By Kyle Barr
Us youngins can still remember when the first “Harry Potter” movie jumped so gracefully from book to the big screen. Those novels, written by J.K Rowling, were already a sensation before the whole thing exploded in popularity with a near decade of new movies.
It’s not strange then that Hollywood has since been pushing out more and more films based off young adult literature, from “The Hunger Games,” to “Maze Runner,” “A Wrinkle in Time,” and on and on. It seems we’re at the point that Hollywood is looking back in time to “The House with a Clock in its Walls,” a book by John Bellairs written in 1973. This book is a precursor to all the Harry Potters and Hunger Games that line kids’ bookcases to this day. It must have seemed a cinch to bring it to theaters.
Sad to say it doesn’t work, and not so much because the material is rotten but because the tropes have become stale.
Our movie opens with young Lewis Barnavelt (Owen Vaccaro) taking the Greyhound bus to a new town after his mother and father have died in a car accident. He goes to live with his uncle Jonathan Barnavelt (Jack Black), an eccentric and near-recluse who lives in a house that contains any number of secrets. The elder Barnavelt spends most of his time with fellow eccentric Florence Zimmerman (Cate Blanchett) who quips regularly with Jonathan, though barely concealing a deep friendship.
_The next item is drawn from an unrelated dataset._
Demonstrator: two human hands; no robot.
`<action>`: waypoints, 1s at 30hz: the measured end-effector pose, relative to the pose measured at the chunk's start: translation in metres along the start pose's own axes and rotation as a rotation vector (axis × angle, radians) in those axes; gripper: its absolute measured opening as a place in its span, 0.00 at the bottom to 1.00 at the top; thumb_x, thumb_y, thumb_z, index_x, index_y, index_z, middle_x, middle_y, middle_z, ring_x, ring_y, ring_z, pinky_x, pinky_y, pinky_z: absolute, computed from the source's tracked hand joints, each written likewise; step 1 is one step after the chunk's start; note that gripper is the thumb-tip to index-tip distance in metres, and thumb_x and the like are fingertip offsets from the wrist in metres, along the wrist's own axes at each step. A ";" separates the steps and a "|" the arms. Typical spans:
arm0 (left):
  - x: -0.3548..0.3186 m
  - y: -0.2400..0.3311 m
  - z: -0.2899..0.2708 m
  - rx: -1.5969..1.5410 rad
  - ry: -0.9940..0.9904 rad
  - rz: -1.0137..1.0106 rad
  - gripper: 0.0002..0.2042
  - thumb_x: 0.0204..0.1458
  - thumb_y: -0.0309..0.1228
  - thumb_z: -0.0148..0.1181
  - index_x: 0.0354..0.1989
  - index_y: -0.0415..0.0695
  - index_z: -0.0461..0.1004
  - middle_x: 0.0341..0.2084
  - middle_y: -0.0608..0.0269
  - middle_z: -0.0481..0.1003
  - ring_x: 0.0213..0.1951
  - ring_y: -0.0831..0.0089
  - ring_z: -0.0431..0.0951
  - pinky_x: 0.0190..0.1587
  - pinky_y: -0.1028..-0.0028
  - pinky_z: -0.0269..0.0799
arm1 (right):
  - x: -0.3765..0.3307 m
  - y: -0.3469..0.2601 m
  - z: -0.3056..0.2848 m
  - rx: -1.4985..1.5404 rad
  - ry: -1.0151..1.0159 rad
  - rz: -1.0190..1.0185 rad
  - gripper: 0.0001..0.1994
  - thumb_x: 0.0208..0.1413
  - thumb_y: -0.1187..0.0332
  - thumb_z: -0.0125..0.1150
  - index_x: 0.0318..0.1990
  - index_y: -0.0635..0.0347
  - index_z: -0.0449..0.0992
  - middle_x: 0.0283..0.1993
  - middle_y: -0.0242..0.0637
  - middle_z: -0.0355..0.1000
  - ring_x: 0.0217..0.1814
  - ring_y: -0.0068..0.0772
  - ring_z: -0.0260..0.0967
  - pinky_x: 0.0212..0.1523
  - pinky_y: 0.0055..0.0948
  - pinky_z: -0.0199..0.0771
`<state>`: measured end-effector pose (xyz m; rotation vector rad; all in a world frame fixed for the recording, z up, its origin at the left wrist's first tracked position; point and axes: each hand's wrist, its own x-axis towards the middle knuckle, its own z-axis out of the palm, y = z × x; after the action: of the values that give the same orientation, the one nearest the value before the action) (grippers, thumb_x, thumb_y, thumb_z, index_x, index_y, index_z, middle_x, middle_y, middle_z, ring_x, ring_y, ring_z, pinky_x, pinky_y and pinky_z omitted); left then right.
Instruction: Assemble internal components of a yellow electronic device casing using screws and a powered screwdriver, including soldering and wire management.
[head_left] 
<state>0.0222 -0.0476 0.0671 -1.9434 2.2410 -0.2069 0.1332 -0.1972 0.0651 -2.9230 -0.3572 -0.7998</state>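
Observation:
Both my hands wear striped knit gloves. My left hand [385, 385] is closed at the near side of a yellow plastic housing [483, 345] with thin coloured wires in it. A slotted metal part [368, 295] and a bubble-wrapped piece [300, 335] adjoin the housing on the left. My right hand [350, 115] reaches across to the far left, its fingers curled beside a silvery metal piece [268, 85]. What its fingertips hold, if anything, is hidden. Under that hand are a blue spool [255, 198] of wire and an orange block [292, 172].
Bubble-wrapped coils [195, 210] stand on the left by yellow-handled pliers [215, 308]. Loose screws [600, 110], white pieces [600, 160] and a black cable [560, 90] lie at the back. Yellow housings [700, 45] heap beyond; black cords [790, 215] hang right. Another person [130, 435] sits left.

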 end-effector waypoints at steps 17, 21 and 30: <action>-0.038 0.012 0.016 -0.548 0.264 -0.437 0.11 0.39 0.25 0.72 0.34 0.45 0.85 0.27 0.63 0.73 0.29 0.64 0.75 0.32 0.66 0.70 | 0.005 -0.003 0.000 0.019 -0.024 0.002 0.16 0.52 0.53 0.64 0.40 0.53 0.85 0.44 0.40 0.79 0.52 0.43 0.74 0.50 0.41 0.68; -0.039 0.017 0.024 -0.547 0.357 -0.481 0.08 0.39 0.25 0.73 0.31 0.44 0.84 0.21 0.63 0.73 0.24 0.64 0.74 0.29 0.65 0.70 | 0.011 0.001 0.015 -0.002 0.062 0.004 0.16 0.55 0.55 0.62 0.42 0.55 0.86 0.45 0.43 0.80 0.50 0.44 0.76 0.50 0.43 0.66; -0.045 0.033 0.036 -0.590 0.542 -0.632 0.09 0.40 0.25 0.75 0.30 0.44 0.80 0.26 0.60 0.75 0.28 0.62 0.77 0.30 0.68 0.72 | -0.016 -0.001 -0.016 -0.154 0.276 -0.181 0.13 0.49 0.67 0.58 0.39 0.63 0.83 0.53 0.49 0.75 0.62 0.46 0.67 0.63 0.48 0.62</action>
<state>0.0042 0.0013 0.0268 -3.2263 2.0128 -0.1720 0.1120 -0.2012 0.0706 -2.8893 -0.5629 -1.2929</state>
Of course, not all is as it seems, and Lewis quickly learns that both Jonathan and Zimmerman are Warlock and Witch. Though reluctant, Jonathan agrees to teach young Lewis magic, all the while a clock ticks constantly behind the house’s walls, counting down to something, and both Jonathan and Zimmerman know it can’t be anything good.
Vaccaro does a fine, if standard job as the young kid trying to fit in to the conformities of a new town. Young actors have always had the hardest job, and its rare you’ll find a real exceptional performance, (If you’re curious for one, watch Hailee Steinfeld performance as Mattie Ross in the 2010 remake of “True Grit”.) The big problem is he and other leading kids such as Sunny Suljic, playing the young, athletic Tarby Corrigan, don’t have a good script to work from. Suljic also gets a raw deal as his character flips so suddenly from nice guy to bully right in the middle of the second act. It’s both jarring and confusing.
Black doesn’t seem to be taking the job too seriously either. He can be a fun actor, and he has done some fun jobs in kids flicks before, (just check out 2015’s “Goosebumps.”) It’s a mild performance at best without even Black’s usual blend of expressional and physical comedy.
The jokes are so incredibly flat, and it doesn’t help they keep getting repeated. There is one particular joke about a hedge shaped like a lion, *ahem* expelling rotten leaves and twigs from its rear. Yeah, its crass, but it’s also repeated another three times during the runtime, and another time after the credits are rolling.
Director Eli Roth is known mostly for his shock horror films like the “Hostel” movies. I think people were more curious than they were interested in seeing what chops Roth might have had for children’s movies. Sure, there are a few creepy scenes, such as with a number of puppets and jack-o-lanterns, but those scenes are marred with some really horrible CG. They’re made all the more apparent because set design, especially of the house, was quite good. The whole place had an off-kilter but intriguing vibe, from the stained-glass window that can change shape to the massive number of clocks that Jonathan uses to drown out the sound of the other clock hidden in the walls.
Blanchett seems to be the only one really trying, and it’s sad, borderline painful, to see her really excel in the role of the straight-backed aging spinster maintaining that edge of deviousness. I would honestly rather see her in the role of Mary Poppins in the upcoming sequel to that beloved Disney musical, but that’s really for a different’ review.
Have we exhausted the young adult fiction gold rush? No, we haven’t, as long as people continue to try. Even as one generation grows out of the right age for these types of stories, it’s a human inevitability that another will grow to take their place.
Honestly, if you go rewatch the first “Harry Potter,” you realize most of the acting was subpar, and the plot, even when it was taken directly from the book, was really contrived. But that movie remains fondly remembered because it was new, different, and it captured the imagination of a young audience with sweeping shots of a huge castle, of a dining room filled with floating candles and a promise of a much wider world to explore. “The House with a Clock in its Walls,” is missing the wonder, and keeping the cliché.
Rated PG, running time is 1 hour 45 min.